When bias correction is performed,The researchers' experimental results on screening plant-derived antimalarial compounds are as follows:
Figure 4: When bias correction is performed
Comparison of machine learning models with two ethnobotanical methods
As shown in the figure, although the variance of the model performance is higher due to the added weights for the training and test sets,butThe machine learning model still performed better than the ethnobotanical approach.The researchers estimated the accuracy of the traditional plant selection method to be 0.47, while the prediction accuracy of the machine model was generally higher than this number (BNN: 0.59, XGB: 0.63, Logit: 0.66, SVC: 0.67).
However, although this experimental result shows that machine learning models can relatively accurately screen plants with antimalarial activity, the researchers said,There are still some areas that need improvement in this experiment:
* Increase training data:Currently the training dataset is relatively small, and more plant species data need to be added to further improve the performance of the model.
* Solve the problem of sampling bias:Although this experiment has attempted to address the sampling bias problem, more bias correction methods still need to be explored.

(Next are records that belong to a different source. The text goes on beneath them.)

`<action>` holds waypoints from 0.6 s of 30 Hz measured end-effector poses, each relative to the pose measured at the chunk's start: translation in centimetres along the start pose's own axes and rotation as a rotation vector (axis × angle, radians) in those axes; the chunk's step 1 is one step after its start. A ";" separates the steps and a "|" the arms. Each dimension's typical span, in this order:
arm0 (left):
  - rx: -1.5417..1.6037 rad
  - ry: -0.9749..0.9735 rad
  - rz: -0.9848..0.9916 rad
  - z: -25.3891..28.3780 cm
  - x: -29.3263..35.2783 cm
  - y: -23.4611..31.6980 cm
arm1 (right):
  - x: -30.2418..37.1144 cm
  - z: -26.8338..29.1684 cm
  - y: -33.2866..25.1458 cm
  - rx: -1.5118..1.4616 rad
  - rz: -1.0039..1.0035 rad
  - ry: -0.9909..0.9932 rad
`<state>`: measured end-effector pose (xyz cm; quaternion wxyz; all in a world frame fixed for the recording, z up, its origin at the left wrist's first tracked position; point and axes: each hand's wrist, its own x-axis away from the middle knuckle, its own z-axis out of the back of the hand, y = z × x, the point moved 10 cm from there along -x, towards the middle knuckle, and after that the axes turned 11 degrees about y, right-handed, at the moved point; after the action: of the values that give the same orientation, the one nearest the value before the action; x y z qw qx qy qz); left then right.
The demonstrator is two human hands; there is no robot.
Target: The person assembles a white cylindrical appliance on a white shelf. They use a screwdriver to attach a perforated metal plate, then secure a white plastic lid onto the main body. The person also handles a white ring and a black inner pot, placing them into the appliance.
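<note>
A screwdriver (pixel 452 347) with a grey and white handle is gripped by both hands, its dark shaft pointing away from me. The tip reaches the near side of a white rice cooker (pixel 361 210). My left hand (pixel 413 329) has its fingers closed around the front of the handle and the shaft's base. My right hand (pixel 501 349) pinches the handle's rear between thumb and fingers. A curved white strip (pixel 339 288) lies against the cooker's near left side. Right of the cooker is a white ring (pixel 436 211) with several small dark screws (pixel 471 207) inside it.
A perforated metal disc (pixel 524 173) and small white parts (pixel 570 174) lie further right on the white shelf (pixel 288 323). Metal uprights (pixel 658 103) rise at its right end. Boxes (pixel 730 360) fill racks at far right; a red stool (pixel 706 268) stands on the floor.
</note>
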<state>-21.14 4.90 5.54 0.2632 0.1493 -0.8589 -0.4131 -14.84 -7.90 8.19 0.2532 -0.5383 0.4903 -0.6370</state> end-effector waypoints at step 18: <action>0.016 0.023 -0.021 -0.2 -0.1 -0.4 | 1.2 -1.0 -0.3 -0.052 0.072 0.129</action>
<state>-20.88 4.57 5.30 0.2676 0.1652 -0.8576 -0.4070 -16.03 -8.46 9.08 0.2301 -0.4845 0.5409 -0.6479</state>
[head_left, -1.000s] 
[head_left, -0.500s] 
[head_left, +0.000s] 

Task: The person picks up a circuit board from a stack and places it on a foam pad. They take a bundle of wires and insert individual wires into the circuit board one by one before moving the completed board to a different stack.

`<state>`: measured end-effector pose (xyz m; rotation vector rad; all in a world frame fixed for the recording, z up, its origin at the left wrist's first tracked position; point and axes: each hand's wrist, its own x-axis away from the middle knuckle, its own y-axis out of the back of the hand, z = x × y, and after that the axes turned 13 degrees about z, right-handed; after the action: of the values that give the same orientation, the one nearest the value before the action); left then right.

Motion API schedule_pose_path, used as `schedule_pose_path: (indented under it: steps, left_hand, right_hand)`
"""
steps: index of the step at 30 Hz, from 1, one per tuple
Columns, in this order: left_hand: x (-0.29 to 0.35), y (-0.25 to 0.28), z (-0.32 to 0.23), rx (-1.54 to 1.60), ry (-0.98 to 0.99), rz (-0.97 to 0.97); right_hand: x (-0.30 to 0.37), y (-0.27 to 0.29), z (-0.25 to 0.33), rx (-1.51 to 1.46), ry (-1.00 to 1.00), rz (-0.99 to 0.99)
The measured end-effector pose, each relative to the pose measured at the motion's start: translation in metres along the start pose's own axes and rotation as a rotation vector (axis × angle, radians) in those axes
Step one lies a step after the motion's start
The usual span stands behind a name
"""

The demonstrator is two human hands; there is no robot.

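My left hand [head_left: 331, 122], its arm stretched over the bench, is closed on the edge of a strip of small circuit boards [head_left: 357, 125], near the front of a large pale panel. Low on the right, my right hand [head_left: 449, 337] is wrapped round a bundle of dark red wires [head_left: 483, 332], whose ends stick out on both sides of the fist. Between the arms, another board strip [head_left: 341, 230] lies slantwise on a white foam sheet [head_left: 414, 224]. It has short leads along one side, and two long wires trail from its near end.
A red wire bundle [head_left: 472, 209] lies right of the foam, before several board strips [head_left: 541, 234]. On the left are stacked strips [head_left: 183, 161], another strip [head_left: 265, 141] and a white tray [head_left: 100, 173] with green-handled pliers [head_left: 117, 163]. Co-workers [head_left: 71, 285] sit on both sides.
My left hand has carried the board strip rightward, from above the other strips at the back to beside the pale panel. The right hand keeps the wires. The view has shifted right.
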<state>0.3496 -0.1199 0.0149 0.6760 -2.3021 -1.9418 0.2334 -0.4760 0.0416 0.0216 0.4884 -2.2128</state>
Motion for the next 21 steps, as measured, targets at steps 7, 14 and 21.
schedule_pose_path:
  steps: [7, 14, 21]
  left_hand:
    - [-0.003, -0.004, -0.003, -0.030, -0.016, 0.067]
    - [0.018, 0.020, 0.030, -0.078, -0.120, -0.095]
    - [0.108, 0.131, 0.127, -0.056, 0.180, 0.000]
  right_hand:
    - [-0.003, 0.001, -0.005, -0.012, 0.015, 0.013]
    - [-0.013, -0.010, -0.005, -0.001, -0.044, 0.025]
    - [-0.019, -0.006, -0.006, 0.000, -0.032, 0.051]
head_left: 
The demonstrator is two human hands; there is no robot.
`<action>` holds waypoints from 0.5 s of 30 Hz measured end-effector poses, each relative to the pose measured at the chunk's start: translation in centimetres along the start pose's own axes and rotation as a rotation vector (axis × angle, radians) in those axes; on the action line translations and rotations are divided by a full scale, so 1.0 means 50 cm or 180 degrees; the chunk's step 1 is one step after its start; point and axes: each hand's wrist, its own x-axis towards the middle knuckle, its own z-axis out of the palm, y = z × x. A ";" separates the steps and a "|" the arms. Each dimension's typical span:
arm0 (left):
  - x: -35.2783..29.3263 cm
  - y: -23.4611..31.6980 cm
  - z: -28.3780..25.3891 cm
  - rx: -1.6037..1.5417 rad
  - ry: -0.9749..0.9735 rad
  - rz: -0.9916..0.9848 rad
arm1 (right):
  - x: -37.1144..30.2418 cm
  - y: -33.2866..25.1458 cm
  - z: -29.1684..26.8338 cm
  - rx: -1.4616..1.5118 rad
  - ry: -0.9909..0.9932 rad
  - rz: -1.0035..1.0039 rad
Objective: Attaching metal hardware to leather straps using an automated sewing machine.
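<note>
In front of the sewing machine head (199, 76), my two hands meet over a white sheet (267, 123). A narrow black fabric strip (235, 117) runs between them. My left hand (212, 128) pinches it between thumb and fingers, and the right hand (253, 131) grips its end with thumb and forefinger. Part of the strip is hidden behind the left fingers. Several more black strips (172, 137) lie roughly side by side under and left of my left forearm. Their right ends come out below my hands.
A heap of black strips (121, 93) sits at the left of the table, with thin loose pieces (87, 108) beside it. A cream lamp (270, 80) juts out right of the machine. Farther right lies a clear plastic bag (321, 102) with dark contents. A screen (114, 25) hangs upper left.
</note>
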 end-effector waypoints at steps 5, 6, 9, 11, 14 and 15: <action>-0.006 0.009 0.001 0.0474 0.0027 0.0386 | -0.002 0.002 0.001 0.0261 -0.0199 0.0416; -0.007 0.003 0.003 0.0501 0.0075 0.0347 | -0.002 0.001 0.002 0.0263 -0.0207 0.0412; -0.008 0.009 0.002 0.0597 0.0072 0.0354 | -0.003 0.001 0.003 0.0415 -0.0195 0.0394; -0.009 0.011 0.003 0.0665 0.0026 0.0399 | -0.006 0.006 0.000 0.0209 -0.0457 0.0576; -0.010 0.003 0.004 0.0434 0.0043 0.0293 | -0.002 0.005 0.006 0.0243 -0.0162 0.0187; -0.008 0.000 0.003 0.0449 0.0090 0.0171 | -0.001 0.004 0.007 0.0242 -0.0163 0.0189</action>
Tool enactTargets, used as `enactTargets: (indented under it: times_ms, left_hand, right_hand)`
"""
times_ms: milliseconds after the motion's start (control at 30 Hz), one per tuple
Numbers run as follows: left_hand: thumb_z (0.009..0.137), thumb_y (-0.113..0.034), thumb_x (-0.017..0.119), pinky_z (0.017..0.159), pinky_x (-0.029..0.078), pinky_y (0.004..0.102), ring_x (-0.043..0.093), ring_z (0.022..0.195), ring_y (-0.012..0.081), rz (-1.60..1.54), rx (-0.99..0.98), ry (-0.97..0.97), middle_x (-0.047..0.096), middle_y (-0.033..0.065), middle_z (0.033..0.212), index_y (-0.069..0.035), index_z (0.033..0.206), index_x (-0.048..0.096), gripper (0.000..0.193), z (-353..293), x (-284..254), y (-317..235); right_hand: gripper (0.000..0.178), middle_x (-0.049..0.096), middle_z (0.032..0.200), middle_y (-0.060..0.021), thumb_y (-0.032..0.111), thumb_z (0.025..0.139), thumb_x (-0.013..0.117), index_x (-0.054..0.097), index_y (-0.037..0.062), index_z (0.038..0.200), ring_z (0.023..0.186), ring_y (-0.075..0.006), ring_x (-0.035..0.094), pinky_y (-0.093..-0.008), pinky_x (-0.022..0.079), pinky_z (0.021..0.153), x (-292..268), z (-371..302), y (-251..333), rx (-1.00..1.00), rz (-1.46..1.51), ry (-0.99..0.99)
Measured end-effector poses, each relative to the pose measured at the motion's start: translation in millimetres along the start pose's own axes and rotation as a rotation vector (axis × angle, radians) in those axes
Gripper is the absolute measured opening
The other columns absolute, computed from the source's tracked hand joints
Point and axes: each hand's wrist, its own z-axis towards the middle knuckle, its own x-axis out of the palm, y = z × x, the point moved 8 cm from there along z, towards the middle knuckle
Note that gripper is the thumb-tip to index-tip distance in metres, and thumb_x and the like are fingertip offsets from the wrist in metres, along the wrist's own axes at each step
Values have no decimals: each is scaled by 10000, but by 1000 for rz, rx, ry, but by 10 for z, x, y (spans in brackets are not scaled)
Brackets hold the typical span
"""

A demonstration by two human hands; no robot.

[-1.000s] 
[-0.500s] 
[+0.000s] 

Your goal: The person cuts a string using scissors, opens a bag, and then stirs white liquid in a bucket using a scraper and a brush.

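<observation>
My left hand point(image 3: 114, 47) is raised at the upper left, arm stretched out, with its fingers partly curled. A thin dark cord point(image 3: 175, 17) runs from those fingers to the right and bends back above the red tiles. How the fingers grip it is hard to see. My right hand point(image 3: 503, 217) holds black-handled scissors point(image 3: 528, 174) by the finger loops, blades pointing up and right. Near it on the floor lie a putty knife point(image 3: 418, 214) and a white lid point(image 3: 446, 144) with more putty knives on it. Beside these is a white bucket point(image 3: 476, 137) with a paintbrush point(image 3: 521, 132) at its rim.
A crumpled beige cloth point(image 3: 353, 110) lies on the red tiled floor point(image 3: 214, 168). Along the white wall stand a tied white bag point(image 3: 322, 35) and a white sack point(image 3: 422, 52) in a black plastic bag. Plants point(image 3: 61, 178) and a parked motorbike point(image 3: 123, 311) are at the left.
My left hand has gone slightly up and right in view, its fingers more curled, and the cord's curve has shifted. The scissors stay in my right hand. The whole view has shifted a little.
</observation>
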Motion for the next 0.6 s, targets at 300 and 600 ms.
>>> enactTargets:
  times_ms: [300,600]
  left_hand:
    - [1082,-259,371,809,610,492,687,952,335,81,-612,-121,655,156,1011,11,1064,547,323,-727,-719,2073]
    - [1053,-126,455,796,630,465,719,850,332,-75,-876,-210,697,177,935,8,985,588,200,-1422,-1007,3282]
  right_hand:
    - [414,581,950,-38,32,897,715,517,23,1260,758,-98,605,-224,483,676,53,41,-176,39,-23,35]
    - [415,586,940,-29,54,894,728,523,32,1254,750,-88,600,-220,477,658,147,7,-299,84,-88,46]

* Optimize feature selection:More plant trait selection and optimization is needed.
* Further testing of plant species with too few species or uneven sample distribution:For species that are underrepresented in existing data, more testing is needed to obtain more accurate results.
Kew Gardens, Kew: Discover the power of plants
Regarding this research result, the director of the Royal Botanic Gardens, Kew, said:“Our results showPlants have great potential for producing new medicines.An estimated 34,300 vascular plant species are known, but many have not been extensively studied scientifically.We hope that machine learning methods can be applied in this regard to find new medicinal compounds.And these results also highlight the importance of protecting biodiversity and sustainable development of natural resources."
The world-famous Royal Botanic Gardens, Kew is often referred to as Kew Gardens. Kew Gardens is an internationally renowned botanical research and education institution funded by the Department for Environment, Food and Rural Affairs (UK) of the UK government. It is a non-governmental public organization. Kew Gardens' goals are:“Protect biodiversity and develop nature-based solutions to address the global challenges facing humanity.”
About a few months ago,There are news reports that Greensphere Capital, a fund dedicated to sustainable development, plans to invest £100 million in Kew Gardens.The investment will go toward sustainable agriculture and recruiting new researchers to work on projects such as plant and fungal science, habitat conservation, agriculture and forestry.